**What to produce**. Quote every line of the data below as it stands, omitting pictures.

**Input data**.
»»

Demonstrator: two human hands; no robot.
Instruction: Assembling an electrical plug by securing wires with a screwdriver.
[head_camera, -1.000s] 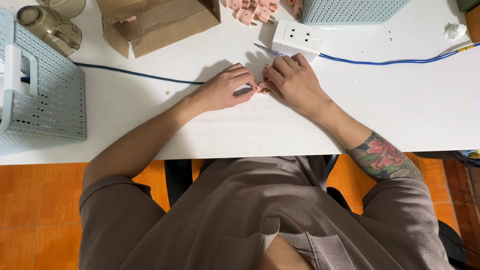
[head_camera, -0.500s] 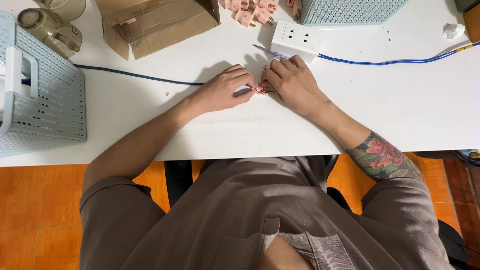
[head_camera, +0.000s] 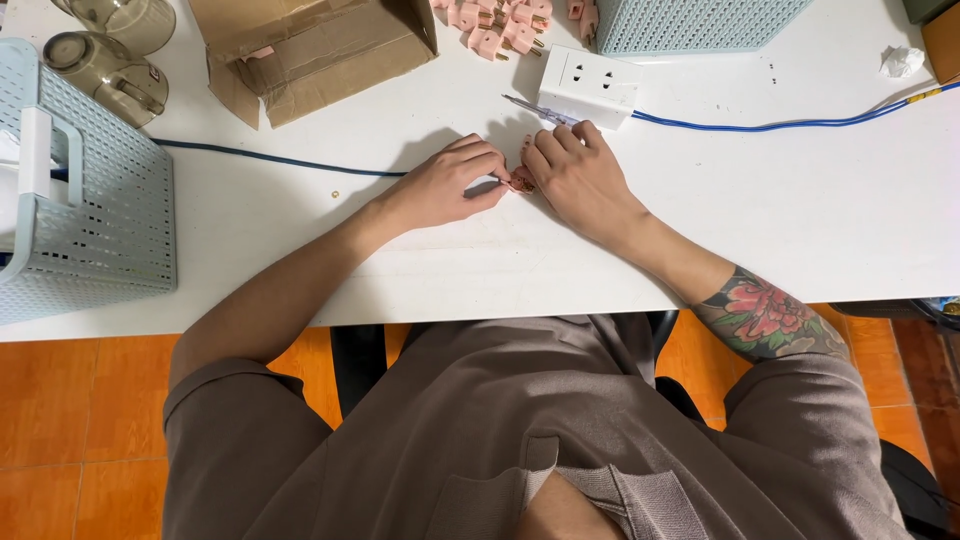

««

**Result of this exercise**.
Demonstrator: two human hands; no robot.
Instruction: Assembling an electrical plug by securing wires with a screwdriver.
[head_camera, -1.000s] 
[head_camera, -0.500s] 
[head_camera, +0.000s] 

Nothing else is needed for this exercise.